Dr Abe V Rotor
Living with Nature - School on Blog
In a conference-workshop a participant asked me, being the resource speaker on ecology. “Is it a sin to cut down a tree?”
The question is not to be taken literally, or jokingly either. It permeates into something bioethical. It is not the cutting of the tree per se – or similarly, the spewing of CFC in the air, or throwing mercurial waste into the river, that the issue should be examined. It is the destruction of the ecosystem, the disruption of the functioning of natural laws and processes, and therefore the integrity of whole system is the one that is at stake.
The unabated logging of the watershed of the once beautiful city by the sea – Ormoc City in Southern Leyte – resulted into an unprecedented massive mudflow that swept the central part of the community killing thousands of residents, and causing untold sufferings.
There followed after five years another massive landslide that claimed hundreds of lives near Maasin, Southern Leyte, burying a whole school with pupils and teachers conducting their classes at the time of the tragedy.
In Real, Quezon, scores perished in a similar incident, also attributed to the cutting down of trees on the watershed - or logging of the forest itself. These are becoming rampant cases not only in the Philippines but all over the world.
Yet the ethics and morality of these acts of destruction, particularly on the part of the loggers and their accomplices, were never given importance as much as that of the criminal offense committed. I would like to view these tragedies in the realm of theology, that of a paradigm of salvation.

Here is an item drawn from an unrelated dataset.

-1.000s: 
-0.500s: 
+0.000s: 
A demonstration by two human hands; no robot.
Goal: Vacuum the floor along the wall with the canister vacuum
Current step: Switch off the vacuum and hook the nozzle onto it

According of Fr. Percy Bacani, it is a sin to harm the environment, because it causes people to suffer. How could it be that the culprits of these tragedies find salvation in the mere act of contrition - even without plowing back their ill-gotten wealth to rebuild the community and help nature regain its former state and stability? This is other than the compensation deserved by the victims.
This paradigm touches deep into the roots of moral philosophy itself and the foundation of ethical principles. It is embodied in the proclamation of the Vatican that destroying the environment constitutes a cardinal sin, one of the seven cardinal sins the church has lately affirmed.
Yes, it is a sin to cut down a tree.